What you will do
Where does the word "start" show up in the data? Please find each such line and copy it.

Records to use
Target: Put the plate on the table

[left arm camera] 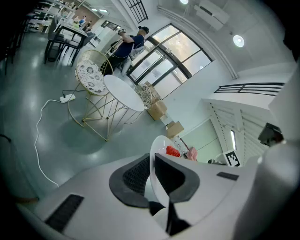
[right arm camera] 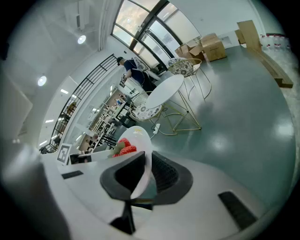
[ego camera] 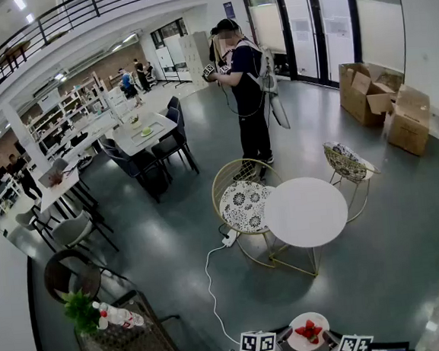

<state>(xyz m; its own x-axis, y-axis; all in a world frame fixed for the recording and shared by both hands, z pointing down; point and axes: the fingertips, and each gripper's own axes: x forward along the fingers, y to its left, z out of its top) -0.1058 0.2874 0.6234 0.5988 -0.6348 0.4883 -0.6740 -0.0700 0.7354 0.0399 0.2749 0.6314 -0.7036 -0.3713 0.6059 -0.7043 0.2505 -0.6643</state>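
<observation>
Grey floor (ego camera: pixel 381 271) runs ahead to the round white counter (ego camera: pixel 305 211), well apart and straight in front. The plate (ego camera: pixel 312 317) of strawberries (ego camera: pixel 309 330) is up in the air. The left gripper (left arm camera: pixel 151 164) and right gripper (right arm camera: pixel 146 161) fingers pinch its rim, one each side.

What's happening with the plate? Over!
Holding plate: left claw and right claw both shut on rim. Carrying strawberries, not on table yet. Watch chair beside table, cord on floor.

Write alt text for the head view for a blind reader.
The left gripper and right gripper hold a white plate of strawberries at the bottom edge. Ahead stands a round white table with two gold chairs, a person beyond.
</observation>
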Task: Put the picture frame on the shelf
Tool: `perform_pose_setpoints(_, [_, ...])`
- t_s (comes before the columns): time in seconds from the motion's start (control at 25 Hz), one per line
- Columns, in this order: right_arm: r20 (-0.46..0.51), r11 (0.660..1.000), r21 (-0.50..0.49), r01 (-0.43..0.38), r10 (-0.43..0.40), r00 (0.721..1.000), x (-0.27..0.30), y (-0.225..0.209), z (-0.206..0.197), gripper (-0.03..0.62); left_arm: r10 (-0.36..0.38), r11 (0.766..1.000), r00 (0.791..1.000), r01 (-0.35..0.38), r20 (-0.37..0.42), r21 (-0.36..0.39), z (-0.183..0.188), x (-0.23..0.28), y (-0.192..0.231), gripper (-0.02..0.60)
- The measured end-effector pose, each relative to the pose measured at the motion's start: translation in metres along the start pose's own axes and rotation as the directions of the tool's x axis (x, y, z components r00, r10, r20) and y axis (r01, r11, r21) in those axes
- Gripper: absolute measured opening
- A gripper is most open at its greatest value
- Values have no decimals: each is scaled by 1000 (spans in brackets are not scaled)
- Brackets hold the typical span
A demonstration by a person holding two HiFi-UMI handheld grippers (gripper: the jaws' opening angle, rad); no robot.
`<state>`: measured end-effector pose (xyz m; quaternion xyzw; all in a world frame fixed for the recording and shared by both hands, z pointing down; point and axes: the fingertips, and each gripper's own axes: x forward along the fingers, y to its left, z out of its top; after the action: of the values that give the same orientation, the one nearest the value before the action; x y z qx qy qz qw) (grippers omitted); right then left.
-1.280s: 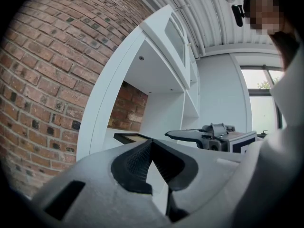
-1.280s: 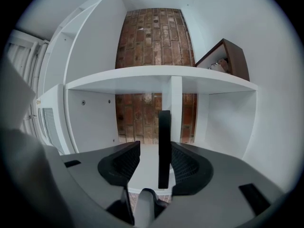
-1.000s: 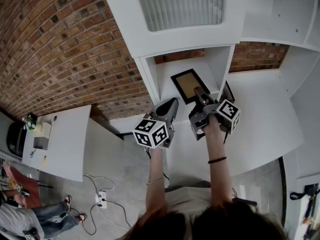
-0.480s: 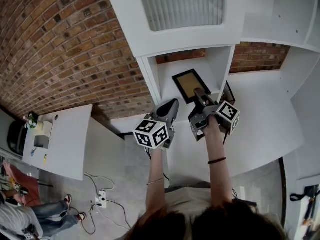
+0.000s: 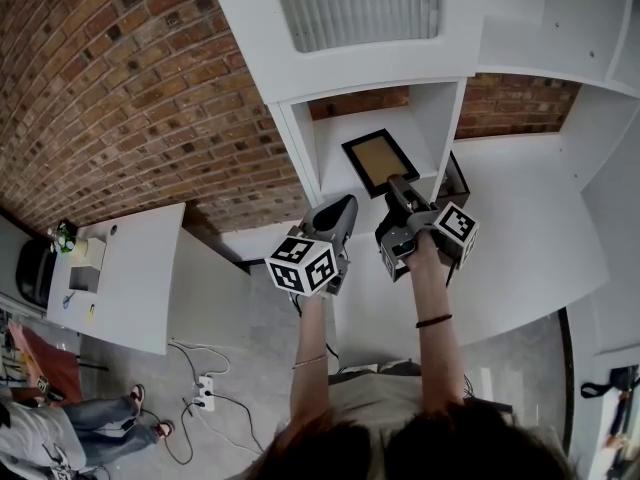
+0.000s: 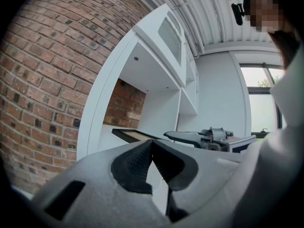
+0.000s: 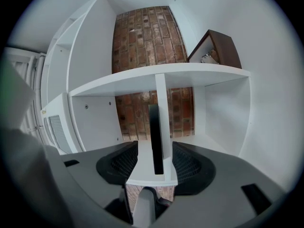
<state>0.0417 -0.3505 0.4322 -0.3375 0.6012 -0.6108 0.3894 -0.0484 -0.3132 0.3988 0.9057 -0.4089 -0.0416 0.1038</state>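
The picture frame (image 5: 378, 161), black-rimmed with a tan face, stands in the white shelf's (image 5: 300, 158) open compartment. In the right gripper view the frame (image 7: 154, 139) shows edge-on on the shelf board, between the pads with a gap on each side. My right gripper (image 5: 399, 182) is open at the frame's near edge. My left gripper (image 5: 347, 204) hangs just left of it, shut and holding nothing. The left gripper view shows the frame (image 6: 129, 135) and the right gripper (image 6: 190, 137) ahead.
A dark brown box-like frame (image 5: 456, 178) sits on the neighbouring shelf board to the right, also the dark brown frame (image 7: 216, 46) in the right gripper view. Brick wall (image 5: 130, 98) lies left. A white desk (image 5: 130, 278), floor cables (image 5: 205, 398) and a person (image 5: 60, 433) are lower left.
The head view has shifted a little. The frame stays in the compartment and both grippers keep their places.
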Motion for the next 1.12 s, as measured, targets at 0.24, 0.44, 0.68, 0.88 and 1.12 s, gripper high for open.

Answer to this problem
- t_s (comes before the columns): time in seconds from the motion's start (control at 25 Hz), one per line
- The measured end-effector pose, each relative to the pose measured at the motion's start: translation in metres along the start pose's own axes and rotation as the directions of the tool's x axis (x, y, z components r00, r10, r20) and y axis (r01, r11, r21) in those axes

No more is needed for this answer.